HOW TO COMPLETE THIS TASK >> Below are lines of data, and only some are wanted. Please repeat exactly those from the line that has "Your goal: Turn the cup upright" through the line that has "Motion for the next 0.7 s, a".

PROVIDED MATERIAL >>
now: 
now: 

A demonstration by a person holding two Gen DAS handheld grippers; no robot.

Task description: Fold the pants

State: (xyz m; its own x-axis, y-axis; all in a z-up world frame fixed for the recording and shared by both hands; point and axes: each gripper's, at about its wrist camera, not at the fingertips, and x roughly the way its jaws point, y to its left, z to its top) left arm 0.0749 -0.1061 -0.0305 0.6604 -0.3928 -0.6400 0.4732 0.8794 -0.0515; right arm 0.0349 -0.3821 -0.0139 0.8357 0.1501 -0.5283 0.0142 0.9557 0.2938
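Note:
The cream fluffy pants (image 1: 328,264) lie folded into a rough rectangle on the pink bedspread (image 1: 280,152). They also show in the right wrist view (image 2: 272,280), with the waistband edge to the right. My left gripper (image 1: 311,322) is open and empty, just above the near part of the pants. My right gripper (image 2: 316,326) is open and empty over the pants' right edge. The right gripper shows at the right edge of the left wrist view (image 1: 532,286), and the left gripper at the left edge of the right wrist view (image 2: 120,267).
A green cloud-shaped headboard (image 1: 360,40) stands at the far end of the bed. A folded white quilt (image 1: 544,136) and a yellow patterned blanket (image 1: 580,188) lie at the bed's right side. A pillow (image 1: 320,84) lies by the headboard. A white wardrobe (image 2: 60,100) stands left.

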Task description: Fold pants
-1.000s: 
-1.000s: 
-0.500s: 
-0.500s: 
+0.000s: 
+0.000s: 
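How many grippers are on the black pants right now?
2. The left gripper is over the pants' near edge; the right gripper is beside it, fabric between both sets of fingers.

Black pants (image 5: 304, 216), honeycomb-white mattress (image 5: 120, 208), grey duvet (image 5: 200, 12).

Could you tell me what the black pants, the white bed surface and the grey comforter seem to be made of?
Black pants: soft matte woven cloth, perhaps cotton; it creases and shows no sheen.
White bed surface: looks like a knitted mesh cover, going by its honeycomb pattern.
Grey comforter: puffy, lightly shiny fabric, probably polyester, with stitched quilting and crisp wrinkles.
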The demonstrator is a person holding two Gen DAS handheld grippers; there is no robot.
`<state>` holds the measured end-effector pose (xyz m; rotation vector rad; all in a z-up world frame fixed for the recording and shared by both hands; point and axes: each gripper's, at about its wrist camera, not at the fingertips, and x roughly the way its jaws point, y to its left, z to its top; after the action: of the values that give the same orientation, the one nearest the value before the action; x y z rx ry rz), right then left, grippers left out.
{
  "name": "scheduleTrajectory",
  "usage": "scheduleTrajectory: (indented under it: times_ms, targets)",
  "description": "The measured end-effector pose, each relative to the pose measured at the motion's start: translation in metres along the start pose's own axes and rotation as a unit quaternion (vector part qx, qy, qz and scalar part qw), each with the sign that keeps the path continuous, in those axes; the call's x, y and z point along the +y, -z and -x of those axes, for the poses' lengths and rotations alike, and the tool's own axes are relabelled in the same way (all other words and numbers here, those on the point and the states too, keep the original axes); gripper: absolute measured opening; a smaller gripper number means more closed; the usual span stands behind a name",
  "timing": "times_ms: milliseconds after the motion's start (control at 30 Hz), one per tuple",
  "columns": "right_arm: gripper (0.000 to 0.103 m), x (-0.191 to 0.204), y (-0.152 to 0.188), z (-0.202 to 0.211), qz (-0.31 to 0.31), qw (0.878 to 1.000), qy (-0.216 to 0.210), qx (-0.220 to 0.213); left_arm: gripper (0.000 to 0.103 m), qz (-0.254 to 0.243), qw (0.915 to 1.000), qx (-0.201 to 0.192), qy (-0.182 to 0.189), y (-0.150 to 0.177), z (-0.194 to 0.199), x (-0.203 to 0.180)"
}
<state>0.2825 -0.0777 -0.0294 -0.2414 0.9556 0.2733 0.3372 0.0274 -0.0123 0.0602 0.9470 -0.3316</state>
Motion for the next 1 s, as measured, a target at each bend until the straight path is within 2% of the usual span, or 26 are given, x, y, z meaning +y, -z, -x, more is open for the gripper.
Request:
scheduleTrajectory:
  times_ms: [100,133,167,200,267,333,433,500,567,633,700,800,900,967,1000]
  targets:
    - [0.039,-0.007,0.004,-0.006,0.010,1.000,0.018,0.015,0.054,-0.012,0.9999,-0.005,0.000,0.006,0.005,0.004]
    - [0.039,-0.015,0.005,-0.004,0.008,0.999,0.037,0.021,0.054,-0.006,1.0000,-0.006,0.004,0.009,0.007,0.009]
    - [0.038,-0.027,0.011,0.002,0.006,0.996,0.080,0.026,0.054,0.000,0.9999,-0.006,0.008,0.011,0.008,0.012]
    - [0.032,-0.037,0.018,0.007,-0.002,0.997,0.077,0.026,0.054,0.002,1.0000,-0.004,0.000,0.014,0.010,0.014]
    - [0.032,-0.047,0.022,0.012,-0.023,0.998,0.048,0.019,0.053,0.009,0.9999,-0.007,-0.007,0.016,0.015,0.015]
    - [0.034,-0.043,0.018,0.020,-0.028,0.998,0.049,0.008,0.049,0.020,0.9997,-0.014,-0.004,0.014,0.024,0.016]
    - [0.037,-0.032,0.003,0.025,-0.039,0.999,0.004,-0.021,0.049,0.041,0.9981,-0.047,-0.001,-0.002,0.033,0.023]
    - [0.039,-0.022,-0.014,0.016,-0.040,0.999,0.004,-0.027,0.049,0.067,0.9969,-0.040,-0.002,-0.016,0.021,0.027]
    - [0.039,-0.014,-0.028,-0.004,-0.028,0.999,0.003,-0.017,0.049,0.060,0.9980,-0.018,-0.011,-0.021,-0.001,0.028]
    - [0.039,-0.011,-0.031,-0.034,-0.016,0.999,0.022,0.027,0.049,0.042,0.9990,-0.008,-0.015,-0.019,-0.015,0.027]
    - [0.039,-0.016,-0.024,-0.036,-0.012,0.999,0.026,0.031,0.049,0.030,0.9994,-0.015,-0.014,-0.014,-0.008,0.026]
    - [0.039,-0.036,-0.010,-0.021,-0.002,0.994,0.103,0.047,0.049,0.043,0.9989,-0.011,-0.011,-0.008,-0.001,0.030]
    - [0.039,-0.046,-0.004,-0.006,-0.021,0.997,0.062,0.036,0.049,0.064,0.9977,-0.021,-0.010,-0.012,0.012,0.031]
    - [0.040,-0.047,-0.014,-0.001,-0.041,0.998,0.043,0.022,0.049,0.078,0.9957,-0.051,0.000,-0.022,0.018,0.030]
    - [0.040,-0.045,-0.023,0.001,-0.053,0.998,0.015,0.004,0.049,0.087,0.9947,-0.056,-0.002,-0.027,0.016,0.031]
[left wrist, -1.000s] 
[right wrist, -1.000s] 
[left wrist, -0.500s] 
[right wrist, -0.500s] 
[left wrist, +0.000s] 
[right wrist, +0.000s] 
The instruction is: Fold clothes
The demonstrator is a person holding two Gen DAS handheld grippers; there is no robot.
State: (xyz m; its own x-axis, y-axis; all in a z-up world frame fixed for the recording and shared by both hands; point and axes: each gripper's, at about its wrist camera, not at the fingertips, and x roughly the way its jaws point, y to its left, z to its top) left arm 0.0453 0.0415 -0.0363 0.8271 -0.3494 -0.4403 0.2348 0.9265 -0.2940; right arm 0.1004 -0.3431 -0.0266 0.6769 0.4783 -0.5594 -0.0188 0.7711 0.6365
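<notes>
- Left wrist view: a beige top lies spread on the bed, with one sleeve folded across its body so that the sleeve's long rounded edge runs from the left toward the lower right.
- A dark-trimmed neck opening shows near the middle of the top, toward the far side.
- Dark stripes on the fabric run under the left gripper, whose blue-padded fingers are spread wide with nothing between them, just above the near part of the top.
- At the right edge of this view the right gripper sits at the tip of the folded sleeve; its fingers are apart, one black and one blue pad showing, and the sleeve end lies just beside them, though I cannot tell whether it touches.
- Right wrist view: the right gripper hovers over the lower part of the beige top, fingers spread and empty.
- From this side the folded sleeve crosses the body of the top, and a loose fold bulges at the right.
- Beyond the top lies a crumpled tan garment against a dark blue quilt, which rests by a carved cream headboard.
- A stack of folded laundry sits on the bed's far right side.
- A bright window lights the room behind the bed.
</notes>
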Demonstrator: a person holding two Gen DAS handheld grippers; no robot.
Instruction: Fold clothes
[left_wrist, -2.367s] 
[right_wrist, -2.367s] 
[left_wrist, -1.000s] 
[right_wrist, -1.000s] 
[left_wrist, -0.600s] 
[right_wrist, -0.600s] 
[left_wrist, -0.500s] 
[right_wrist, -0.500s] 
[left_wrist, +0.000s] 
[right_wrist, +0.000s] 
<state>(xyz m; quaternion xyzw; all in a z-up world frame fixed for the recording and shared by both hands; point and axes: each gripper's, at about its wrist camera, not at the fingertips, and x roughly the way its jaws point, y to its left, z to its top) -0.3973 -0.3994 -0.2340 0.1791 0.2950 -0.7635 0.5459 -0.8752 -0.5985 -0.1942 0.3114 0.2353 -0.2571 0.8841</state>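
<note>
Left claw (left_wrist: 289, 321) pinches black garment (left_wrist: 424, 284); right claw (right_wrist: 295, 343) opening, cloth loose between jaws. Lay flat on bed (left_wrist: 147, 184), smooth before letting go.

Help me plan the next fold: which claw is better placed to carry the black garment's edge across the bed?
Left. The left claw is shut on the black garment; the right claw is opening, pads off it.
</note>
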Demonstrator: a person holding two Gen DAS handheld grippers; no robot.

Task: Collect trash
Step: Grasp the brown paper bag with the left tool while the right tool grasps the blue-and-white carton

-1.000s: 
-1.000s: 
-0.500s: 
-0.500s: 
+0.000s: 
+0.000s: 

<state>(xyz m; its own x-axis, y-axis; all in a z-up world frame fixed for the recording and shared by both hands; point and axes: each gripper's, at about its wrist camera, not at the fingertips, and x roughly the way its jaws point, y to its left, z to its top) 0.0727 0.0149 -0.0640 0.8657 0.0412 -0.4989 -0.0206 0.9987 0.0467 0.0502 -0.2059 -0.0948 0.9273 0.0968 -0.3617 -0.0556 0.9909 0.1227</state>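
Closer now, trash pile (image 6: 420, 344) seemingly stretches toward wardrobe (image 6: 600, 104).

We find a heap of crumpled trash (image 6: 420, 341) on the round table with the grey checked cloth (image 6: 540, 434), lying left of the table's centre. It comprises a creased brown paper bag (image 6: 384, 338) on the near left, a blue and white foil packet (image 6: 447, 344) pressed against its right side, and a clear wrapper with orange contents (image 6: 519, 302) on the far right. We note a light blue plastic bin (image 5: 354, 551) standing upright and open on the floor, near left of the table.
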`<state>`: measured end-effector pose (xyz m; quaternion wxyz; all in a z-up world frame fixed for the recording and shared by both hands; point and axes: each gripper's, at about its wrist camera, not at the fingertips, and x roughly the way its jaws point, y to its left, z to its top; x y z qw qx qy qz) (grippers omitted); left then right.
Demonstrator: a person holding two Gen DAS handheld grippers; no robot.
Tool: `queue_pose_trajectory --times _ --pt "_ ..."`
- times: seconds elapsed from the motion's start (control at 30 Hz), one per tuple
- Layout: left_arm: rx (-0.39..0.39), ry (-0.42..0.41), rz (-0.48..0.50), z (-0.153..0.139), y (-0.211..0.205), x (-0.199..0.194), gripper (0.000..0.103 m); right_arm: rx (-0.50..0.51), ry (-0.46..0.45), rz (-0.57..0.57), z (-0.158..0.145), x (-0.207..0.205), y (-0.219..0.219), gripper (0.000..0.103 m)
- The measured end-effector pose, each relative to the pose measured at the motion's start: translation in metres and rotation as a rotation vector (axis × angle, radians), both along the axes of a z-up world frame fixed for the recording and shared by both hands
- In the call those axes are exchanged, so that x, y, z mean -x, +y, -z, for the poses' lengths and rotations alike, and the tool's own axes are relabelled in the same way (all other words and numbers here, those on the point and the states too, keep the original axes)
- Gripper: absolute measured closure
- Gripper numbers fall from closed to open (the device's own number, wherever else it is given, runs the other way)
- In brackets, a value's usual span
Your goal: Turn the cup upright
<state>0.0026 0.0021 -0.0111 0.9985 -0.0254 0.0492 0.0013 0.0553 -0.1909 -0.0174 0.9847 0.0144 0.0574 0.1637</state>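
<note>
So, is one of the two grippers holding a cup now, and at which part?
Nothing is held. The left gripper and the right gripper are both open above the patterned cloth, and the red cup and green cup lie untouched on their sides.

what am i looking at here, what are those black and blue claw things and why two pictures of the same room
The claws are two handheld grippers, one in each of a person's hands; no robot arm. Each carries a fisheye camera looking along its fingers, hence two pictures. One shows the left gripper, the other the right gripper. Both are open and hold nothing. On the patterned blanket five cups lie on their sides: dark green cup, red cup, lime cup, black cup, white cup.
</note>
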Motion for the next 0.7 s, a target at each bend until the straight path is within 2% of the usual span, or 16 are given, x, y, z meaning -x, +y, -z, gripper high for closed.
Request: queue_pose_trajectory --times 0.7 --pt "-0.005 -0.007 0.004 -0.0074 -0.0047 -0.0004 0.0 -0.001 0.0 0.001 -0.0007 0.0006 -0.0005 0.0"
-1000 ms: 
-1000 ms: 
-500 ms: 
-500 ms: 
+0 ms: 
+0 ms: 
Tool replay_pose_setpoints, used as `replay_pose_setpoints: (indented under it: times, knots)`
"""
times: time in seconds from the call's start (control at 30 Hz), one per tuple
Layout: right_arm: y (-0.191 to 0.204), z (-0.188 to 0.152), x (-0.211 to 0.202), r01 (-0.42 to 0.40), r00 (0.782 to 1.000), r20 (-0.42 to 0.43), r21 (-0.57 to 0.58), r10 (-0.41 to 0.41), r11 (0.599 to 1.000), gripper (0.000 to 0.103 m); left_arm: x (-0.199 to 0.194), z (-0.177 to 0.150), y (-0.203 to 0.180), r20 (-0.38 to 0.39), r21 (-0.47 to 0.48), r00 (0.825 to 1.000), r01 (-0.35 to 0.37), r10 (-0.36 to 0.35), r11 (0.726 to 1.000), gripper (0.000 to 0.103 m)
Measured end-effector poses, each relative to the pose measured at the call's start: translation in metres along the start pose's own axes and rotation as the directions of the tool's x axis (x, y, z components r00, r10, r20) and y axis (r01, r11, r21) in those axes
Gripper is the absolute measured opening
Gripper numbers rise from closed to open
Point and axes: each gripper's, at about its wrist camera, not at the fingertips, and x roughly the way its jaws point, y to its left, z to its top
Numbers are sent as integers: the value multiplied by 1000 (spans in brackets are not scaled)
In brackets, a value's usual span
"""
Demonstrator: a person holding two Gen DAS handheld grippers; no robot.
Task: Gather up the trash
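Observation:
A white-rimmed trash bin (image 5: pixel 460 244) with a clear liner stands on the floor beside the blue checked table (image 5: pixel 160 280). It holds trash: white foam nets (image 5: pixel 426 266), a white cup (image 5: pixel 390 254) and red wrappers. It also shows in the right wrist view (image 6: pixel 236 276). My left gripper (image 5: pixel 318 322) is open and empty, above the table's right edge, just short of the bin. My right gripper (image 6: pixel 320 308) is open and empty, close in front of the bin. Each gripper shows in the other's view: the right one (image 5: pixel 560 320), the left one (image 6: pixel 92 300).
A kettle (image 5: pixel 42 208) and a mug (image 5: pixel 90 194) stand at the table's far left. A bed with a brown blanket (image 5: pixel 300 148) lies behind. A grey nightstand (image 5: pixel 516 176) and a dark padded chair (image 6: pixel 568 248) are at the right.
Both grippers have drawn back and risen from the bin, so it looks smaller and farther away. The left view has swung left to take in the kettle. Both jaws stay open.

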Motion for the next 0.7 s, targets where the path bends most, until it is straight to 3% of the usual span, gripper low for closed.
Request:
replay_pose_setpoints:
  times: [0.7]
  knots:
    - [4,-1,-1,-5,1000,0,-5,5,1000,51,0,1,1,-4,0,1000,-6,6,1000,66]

RESPONSE >>
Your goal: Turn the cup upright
<state>0.0026 0.0021 -0.0111 0.9985 -0.0254 0.0492 0.0013 0.0553 -0.1909 -0.0174 0.9847 0.0144 0.0574 0.1637</state>
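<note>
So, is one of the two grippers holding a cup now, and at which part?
Nothing is held. The left gripper and the right gripper are both open above the patterned cloth, and the red cup and green cup lie untouched on their sides.

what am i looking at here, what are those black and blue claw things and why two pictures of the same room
The claws are two handheld grippers, one in each of a person's hands; no robot arm. Each carries a fisheye camera looking along its fingers, hence two pictures. One shows the left gripper, the other the right gripper. Both are open and hold nothing. On the patterned blanket five cups lie on their sides: dark green cup, red cup, lime cup, black cup, white cup.
</note>
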Motion for the next 0.7 s, a target at each bend until the straight path is within 2% of the usual span, or 16 are given, x, y, z meaning -x, +y, -z, gripper high for closed.

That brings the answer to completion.